§ **Activity**:
From the first line to the last, reproduce the records below exactly, omitting any picture.

[Items listed in a dataset]
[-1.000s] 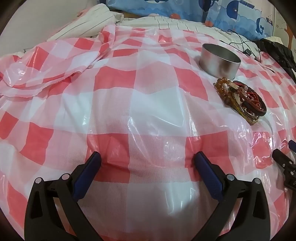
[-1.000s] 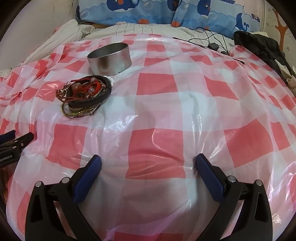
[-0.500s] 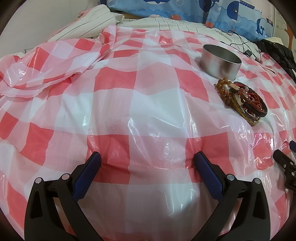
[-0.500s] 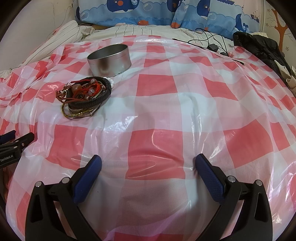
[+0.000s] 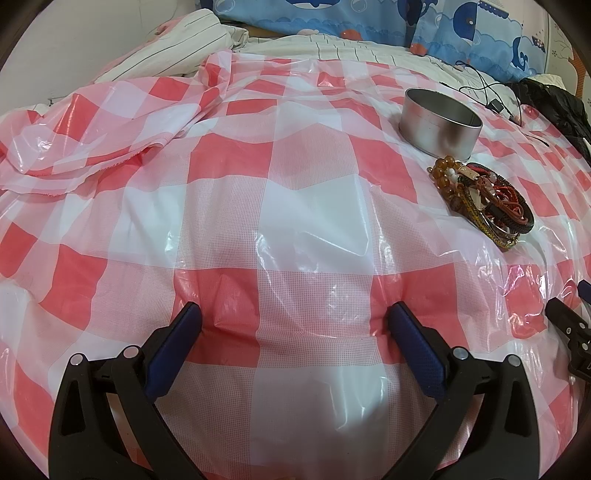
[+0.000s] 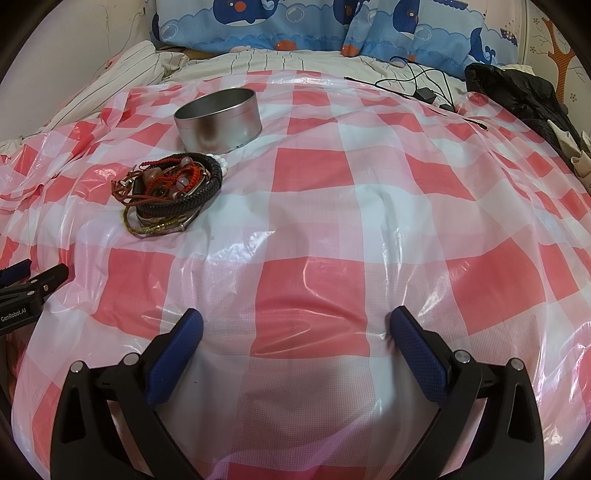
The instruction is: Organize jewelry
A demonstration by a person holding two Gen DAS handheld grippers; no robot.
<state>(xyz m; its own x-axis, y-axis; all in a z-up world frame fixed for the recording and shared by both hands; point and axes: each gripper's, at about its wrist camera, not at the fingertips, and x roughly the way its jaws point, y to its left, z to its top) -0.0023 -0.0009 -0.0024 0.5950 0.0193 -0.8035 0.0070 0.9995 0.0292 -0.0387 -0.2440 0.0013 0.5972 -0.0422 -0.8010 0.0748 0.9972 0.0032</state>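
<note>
A pile of bracelets [image 5: 484,201], beaded, braided black and red cord, lies on the red-and-white checked plastic sheet [image 5: 303,206]; it also shows in the right wrist view [image 6: 171,192]. A round metal tin [image 5: 439,122] stands open just behind it, also in the right wrist view [image 6: 218,120]. My left gripper [image 5: 293,319] is open and empty, low over the sheet, left of the pile. My right gripper [image 6: 295,325] is open and empty, right of the pile. Each gripper's tip shows at the edge of the other's view.
The sheet covers a bed and is rumpled at the far left [image 5: 92,129]. Whale-print pillows [image 6: 332,26] line the back. A black garment [image 6: 517,99] and a charger cable [image 6: 417,85] lie at the far right. Striped bedding [image 5: 177,55] is at the back left.
Both grippers have edged slightly closer to the sheet and the views have barely shifted. The bracelets and tin have not moved. Both grippers stay open.
</note>
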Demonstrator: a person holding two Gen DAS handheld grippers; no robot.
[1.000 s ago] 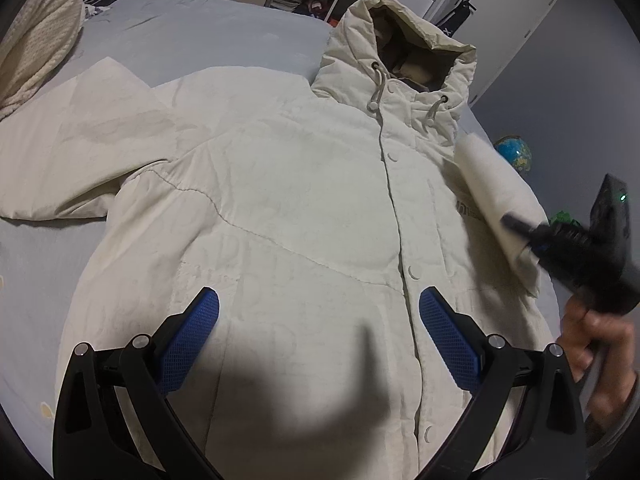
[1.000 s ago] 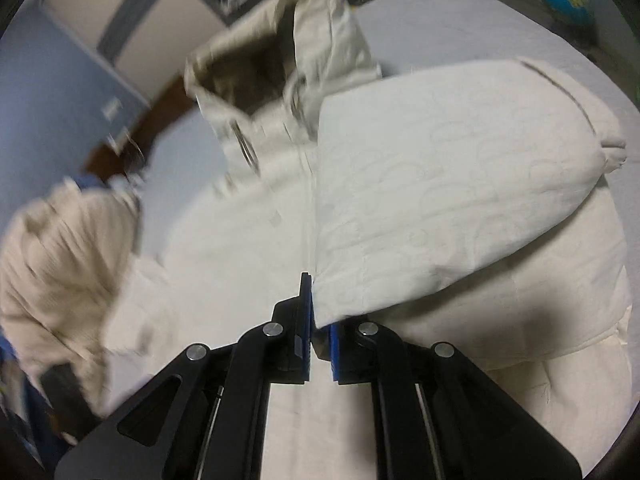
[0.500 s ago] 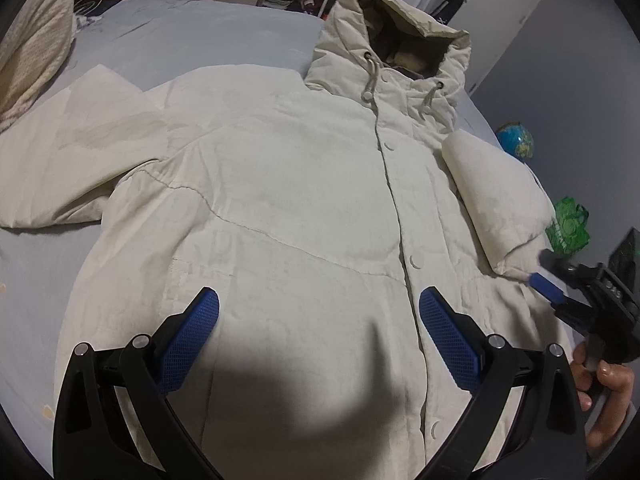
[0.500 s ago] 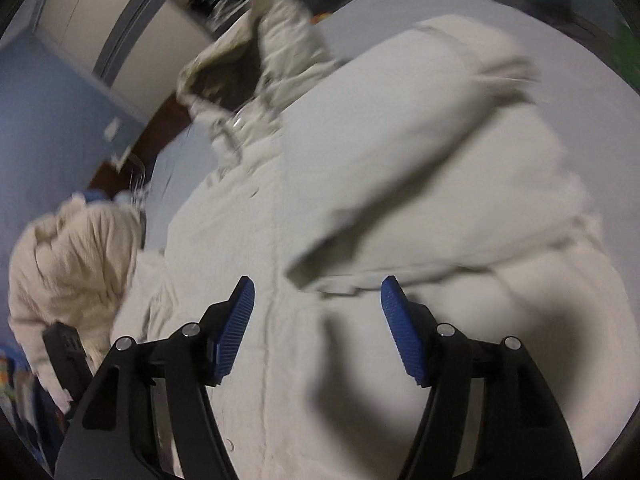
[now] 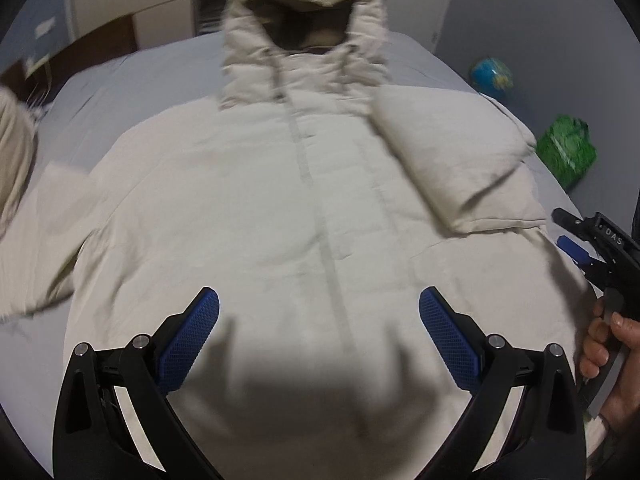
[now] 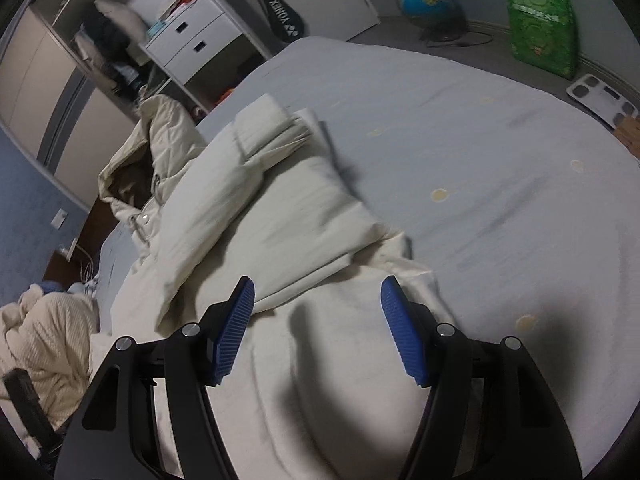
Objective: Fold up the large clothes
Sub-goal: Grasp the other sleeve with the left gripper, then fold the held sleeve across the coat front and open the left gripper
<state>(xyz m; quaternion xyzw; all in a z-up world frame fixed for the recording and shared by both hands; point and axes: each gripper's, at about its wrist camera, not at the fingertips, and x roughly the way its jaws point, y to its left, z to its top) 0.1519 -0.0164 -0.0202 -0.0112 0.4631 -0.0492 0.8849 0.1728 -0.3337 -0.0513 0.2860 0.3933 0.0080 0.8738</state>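
Note:
A cream hooded puffer jacket [image 5: 248,200] lies front-up on the grey bed [image 5: 132,76], hood [image 5: 304,36] at the far end. Its right sleeve [image 5: 452,152] lies folded in over the body; the left sleeve [image 5: 44,240] spreads out to the left. My left gripper [image 5: 319,340] is open and empty above the lower front. My right gripper [image 6: 316,328] is open and empty over the jacket's right edge, just below the folded sleeve [image 6: 256,216]; it also shows in the left wrist view [image 5: 576,240] at the far right.
A knitted cream blanket [image 6: 44,340] lies heaped at the bed's left side. A globe [image 6: 428,0], a green bag [image 6: 540,16] and a white scale [image 6: 600,98] stand on the floor on the right. White drawers [image 6: 200,40] and a wardrobe stand beyond the bed.
My right gripper let go of the right sleeve, which now lies across the jacket, and drew back toward the jacket's right edge. My left gripper shifted right, centring on the jacket.

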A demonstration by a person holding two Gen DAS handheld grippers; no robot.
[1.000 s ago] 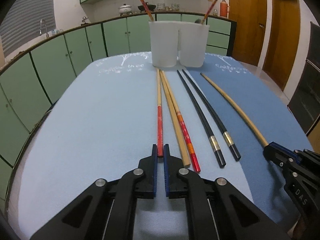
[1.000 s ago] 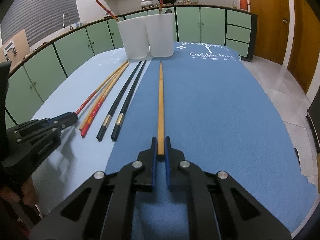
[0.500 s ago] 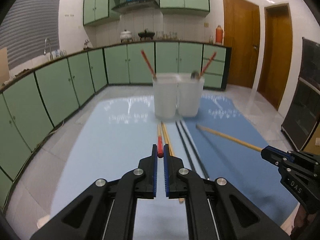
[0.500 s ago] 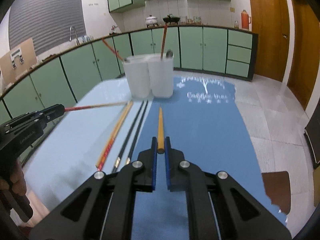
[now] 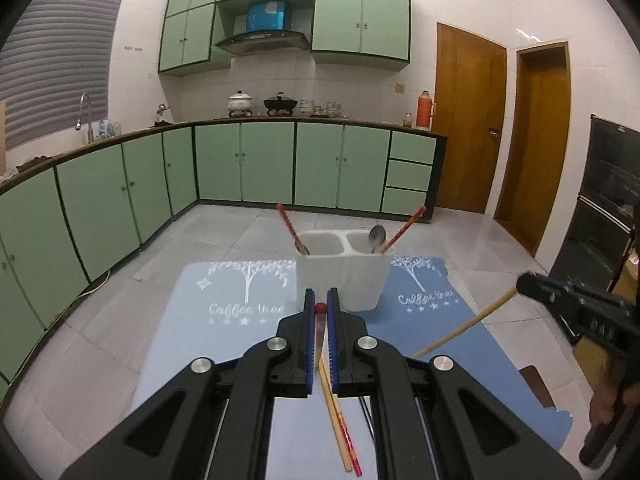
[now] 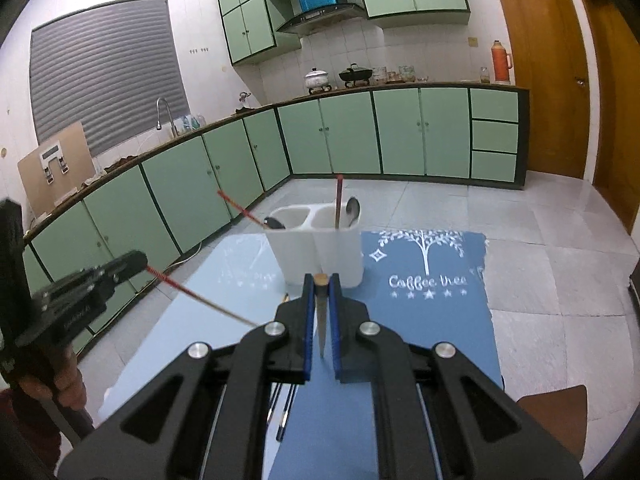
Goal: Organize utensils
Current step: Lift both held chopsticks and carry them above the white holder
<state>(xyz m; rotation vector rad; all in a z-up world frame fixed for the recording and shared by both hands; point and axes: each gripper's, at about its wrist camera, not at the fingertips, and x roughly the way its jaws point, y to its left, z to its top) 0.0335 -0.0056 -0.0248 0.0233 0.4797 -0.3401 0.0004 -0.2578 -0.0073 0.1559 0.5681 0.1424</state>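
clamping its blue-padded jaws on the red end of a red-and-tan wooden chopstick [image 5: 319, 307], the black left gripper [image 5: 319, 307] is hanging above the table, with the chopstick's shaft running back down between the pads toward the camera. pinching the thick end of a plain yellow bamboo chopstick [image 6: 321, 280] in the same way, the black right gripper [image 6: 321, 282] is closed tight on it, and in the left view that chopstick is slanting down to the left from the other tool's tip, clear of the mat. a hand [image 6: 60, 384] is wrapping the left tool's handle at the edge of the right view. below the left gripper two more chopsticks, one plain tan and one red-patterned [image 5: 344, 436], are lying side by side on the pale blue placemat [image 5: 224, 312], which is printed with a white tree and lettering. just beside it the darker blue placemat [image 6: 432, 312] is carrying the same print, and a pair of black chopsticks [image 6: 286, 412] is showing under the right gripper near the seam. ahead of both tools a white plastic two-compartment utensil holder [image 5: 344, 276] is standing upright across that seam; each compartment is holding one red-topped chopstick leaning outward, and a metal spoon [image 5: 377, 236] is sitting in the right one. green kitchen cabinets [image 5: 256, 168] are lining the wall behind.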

§ **Written answer**:
[-1.000s] 
[-1.000s] 
[-0.500s] 
[-0.500s] 
[+0.000s] 
[+0.000s] 
The instruction is: Organize jewelry
A demonstration by a person holding two Gen DAS handheld grippers; no robot.
<state>(xyz m; its own x-axis, y-axis; all in a z-up world frame fixed for the recording and shared by both hands; point and axes: each gripper's, at about its wrist camera, not at the fingertips, and x roughly the way its jaws point, y to its left, z to its top) -0.0023 -0.0009 -0.0024 0.5950 0.0193 -0.8035 0.0070 0.9995 0.0292 -0.0387 -0.2440 0.0013 0.5972 -0.0422 -0.8010 0.0748 0.9972 0.0032</state>
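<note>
A pile of bracelets [image 5: 484,201], beaded, braided black and red cord, lies on the red-and-white checked plastic sheet [image 5: 303,206]; it also shows in the right wrist view [image 6: 171,192]. A round metal tin [image 5: 439,122] stands open just behind it, also in the right wrist view [image 6: 218,120]. My left gripper [image 5: 293,319] is open and empty, low over the sheet, left of the pile. My right gripper [image 6: 295,325] is open and empty, right of the pile. Each gripper's tip shows at the edge of the other's view.
The sheet covers a bed and is rumpled at the far left [image 5: 92,129]. Whale-print pillows [image 6: 332,26] line the back. A black garment [image 6: 517,99] and a charger cable [image 6: 417,85] lie at the far right. Striped bedding [image 5: 177,55] is at the back left.
Both grippers have edged slightly closer to the sheet and the views have barely shifted. The bracelets and tin have not moved. Both grippers stay open.
</note>
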Demonstrator: a person holding two Gen DAS handheld grippers; no robot.
[1.000 s ago] 
[1.000 s ago] 
[0.500 s ago] 
[0.500 s ago] 
[now] 
[now] 
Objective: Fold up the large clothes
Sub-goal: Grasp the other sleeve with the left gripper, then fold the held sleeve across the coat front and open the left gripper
<state>(xyz m; quaternion xyzw; all in a z-up world frame fixed for the recording and shared by both hands; point and axes: each gripper's, at about its wrist camera, not at the fingertips, and x roughly the way its jaws point, y to its left, z to its top) 0.1519 -0.0164 -0.0202 -0.0112 0.4631 -0.0492 0.8849 0.1728 -0.3337 -0.0513 0.2860 0.3933 0.0080 0.8738</state>
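Note:
A cream hooded puffer jacket [image 5: 248,200] lies front-up on the grey bed [image 5: 132,76], hood [image 5: 304,36] at the far end. Its right sleeve [image 5: 452,152] lies folded in over the body; the left sleeve [image 5: 44,240] spreads out to the left. My left gripper [image 5: 319,340] is open and empty above the lower front. My right gripper [image 6: 316,328] is open and empty over the jacket's right edge, just below the folded sleeve [image 6: 256,216]; it also shows in the left wrist view [image 5: 576,240] at the far right.
A knitted cream blanket [image 6: 44,340] lies heaped at the bed's left side. A globe [image 6: 428,0], a green bag [image 6: 540,16] and a white scale [image 6: 600,98] stand on the floor on the right. White drawers [image 6: 200,40] and a wardrobe stand beyond the bed.
My right gripper let go of the right sleeve, which now lies across the jacket, and drew back toward the jacket's right edge. My left gripper shifted right, centring on the jacket.
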
A demonstration by a person holding two Gen DAS handheld grippers; no robot.
[1.000 s ago] 
[1.000 s ago] 
[0.500 s ago] 
[0.500 s ago] 
[now] 
[now] 
Goal: Organize utensils
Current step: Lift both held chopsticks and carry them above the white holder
<state>(xyz m; rotation vector rad; all in a z-up world frame fixed for the recording and shared by both hands; point and axes: each gripper's, at about its wrist camera, not at the fingertips, and x roughly the way its jaws point, y to its left, z to its top) 0.0335 -0.0056 -0.0248 0.0233 0.4797 -0.3401 0.0004 -0.2578 -0.0073 0.1559 0.5681 0.1424</state>
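clamping its blue-padded jaws on the red end of a red-and-tan wooden chopstick [image 5: 319, 307], the black left gripper [image 5: 319, 307] is hanging above the table, with the chopstick's shaft running back down between the pads toward the camera. pinching the thick end of a plain yellow bamboo chopstick [image 6: 321, 280] in the same way, the black right gripper [image 6: 321, 282] is closed tight on it, and in the left view that chopstick is slanting down to the left from the other tool's tip, clear of the mat. a hand [image 6: 60, 384] is wrapping the left tool's handle at the edge of the right view. below the left gripper two more chopsticks, one plain tan and one red-patterned [image 5: 344, 436], are lying side by side on the pale blue placemat [image 5: 224, 312], which is printed with a white tree and lettering. just beside it the darker blue placemat [image 6: 432, 312] is carrying the same print, and a pair of black chopsticks [image 6: 286, 412] is showing under the right gripper near the seam. ahead of both tools a white plastic two-compartment utensil holder [image 5: 344, 276] is standing upright across that seam; each compartment is holding one red-topped chopstick leaning outward, and a metal spoon [image 5: 377, 236] is sitting in the right one. green kitchen cabinets [image 5: 256, 168] are lining the wall behind.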

For this exercise, nothing further remains to be done.